I leaned down and kissed her passionately and picked her up into my arms. She happily returned my kiss, smiling as she finally pulled away and I stood her back on her own feet. She licked her lips and looked at me, “Breakfast in bed, Daddy?”

I closed my eyes and sighed, “No one has ever made a better breakfast than you, baby.”

Her face tilted down to my chest slightly, but her eyes lifted up as she smiled, “Thank you, Daddy.”

“Are you on birth control?” I asked.

She shook her head, “But I have the all clear from my gyno to try? No scarring, everything is healed and healthy-looking. She said I need to take monthly tests, period or not if I start trying though, just to be safe.”

“Have you been with anyone…since…” I started to ask.

“No. I haven’t even masturbated much. Things have…reverted…so you’re going to have to start all over, Dad,” she said with a teasing lilt.

I groaned and she ran her fingertip up my crotch, “I never did get that last fantasy fulfilled, Daddy.”

“No,” I said sternly. “No, we’re not doing that again, I almost died that night in so many fucking ways and I don’t want to be reminded of it. I will do absolutely anything you want me to do baby, but not that, please?” I begged her.
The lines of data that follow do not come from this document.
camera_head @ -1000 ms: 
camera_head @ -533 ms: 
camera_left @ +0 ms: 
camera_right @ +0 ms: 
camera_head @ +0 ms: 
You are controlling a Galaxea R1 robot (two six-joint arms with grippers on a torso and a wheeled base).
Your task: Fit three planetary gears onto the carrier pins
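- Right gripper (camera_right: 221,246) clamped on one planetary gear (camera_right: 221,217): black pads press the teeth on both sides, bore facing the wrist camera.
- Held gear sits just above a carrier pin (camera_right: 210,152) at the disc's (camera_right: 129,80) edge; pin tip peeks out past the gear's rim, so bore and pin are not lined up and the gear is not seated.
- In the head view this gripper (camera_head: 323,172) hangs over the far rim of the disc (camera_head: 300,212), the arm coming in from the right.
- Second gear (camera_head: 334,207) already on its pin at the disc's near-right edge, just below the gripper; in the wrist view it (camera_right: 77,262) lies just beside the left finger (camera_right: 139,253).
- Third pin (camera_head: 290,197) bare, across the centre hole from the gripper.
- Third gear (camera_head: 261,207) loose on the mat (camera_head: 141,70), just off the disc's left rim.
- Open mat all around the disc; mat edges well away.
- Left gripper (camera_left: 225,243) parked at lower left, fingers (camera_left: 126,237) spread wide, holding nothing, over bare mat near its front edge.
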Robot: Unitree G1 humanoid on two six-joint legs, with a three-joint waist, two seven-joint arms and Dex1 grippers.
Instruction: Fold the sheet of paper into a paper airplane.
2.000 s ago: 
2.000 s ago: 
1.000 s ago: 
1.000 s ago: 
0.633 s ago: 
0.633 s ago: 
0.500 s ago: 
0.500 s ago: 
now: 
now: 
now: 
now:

She pouted but nodded, “Fine,” she whined, “instead…can we not sneak around and just tell the family we’re getting back together?” she asked.

I laughed, “Come on.”

One big scoop had Ella up into my arms and I carried her back out into the other room, “Any objections?” I asked as the kids all looked to me and El.

Tristan crinkled his nose and Rachel tried to hide a smile. Sophie had a sharp sting of jealousy for a moment but it quickly faded into acceptance.

“Are you happy?” Tristan asked.

I nodded.

“And you, Ella, are you happy?” Rachel asked.

She nodded.

Sophie stepped forward and looked to each of us, “Then we’re happy for you,” she said.

Ella kissed my cheek and whispered, “Thanks, Dad.”

I looked down at her and kissed her softly on the lips, ignoring the groans of my kids to do so, “You’re welcome, baby,” I said softly.